Die Anwälte des Klägers, Michael Hubberten und Johannes Schmid, wollten wissen, weshalb der Kollege, der ihrem Mandanten das Märkchen "wissentlich übergab", unbehelligt geblieben sei. Das sei Sache der Firma, so Lopau: "Gleichheit im Unrecht gibt es nicht!"

Der Betriebsrat hätte der Kündigung "postwendend zugestimmt", sagte Hubberten. Auf Anfrage sagte die Betriebsratsvorsitzende Irmtraud Gräfe unserer Zeitung, dass die von der Chefetage genannten Gründe für den Rauswurf "sehr schlüssig" gewesen seien. "Und außerdem mussten wir ja innerhalb kürzester Frist darauf antworten." "Nun ist Presse derzeit ja voll mit den bekannten Fällen vom Buletten- und Maultaschenklau", so der Anwalt des Betroffenen. Gerade deshalb habe das Bundesarbeitsgericht unlängst dringend zu einer "vernünftigen Interessensabwägung" geraten. Einen finanziellen Nachteil habe der Sportartikelhersteller nicht gehabt, meinte Hubberten. Die Zahl der ausgegeben Essensmarken sei schließlich limitiert.

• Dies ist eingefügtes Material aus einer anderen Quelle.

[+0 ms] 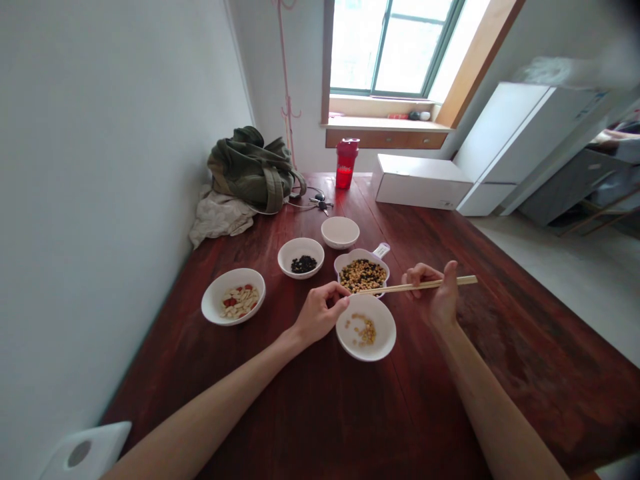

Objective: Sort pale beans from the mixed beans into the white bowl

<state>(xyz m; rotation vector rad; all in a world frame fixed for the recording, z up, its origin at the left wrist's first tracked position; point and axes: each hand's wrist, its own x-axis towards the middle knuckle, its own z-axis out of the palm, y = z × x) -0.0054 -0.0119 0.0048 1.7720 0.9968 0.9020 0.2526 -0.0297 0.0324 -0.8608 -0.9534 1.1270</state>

"Da hätte es eine Abmahnung doch getan - wir sollten eine Güterabwägung vornehmen", schlug Hubberten der Gegenseite vor. Doch die wäre nur bereit, den fristlosen Rausschmiss in eine "ordentliche Kündigung", umzuwandeln. Das lehnt dier Kläger ab. Jetzt geht die Angelegenheit vor dem Arbeitsgericht in die nächste Runde.